The case, which depended largely on circumstantial evidence, almost led to riots and has troubled jurists ever since.
About 400 people turned out in St. John's this week as a panel of experts tried to set the record straight.
The basics were the same: a judge, a prosecutor, a defence attorney and a jury — the audience.
The only thing missing was a proxy for the accused, 41-year-old Catherine Snow.
Just before her hanging, Snow acknowledged that she was a "wretched woman" but said she was as innocent "as an unborn child" in relation to her husband’s death.

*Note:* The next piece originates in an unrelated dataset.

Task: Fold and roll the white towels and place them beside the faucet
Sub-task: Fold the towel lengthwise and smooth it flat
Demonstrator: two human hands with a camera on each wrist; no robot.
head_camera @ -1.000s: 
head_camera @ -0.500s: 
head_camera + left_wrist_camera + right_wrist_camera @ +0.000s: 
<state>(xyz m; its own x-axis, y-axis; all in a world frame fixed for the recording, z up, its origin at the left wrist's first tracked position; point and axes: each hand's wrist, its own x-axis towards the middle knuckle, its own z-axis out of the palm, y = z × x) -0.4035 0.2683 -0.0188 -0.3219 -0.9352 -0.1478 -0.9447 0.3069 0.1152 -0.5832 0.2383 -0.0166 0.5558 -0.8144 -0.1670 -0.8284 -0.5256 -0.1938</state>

'The evidence of the affair is so prejudicial, it's impossible to extricate it from the statements ... there's no way she could have a fair trial.'—Rosellen Sullivan
The long-ago trial saw testimony about traces of blood, marital infidelities and a keen wish to have her husband dead.
The circumstantial evidence was enough to convict her.
"The evidence of the affair is so prejudicial, it's impossible to extricate it from the statements ... there's no way she could have a fair trial," modern-day defence attorney Rosellen Sullivan said.
Today’s jury voted to acquit Snow.
She was the last woman to be hanged in Newfoundland — and may also be one of the earliest recorded cases of wrongful conviction.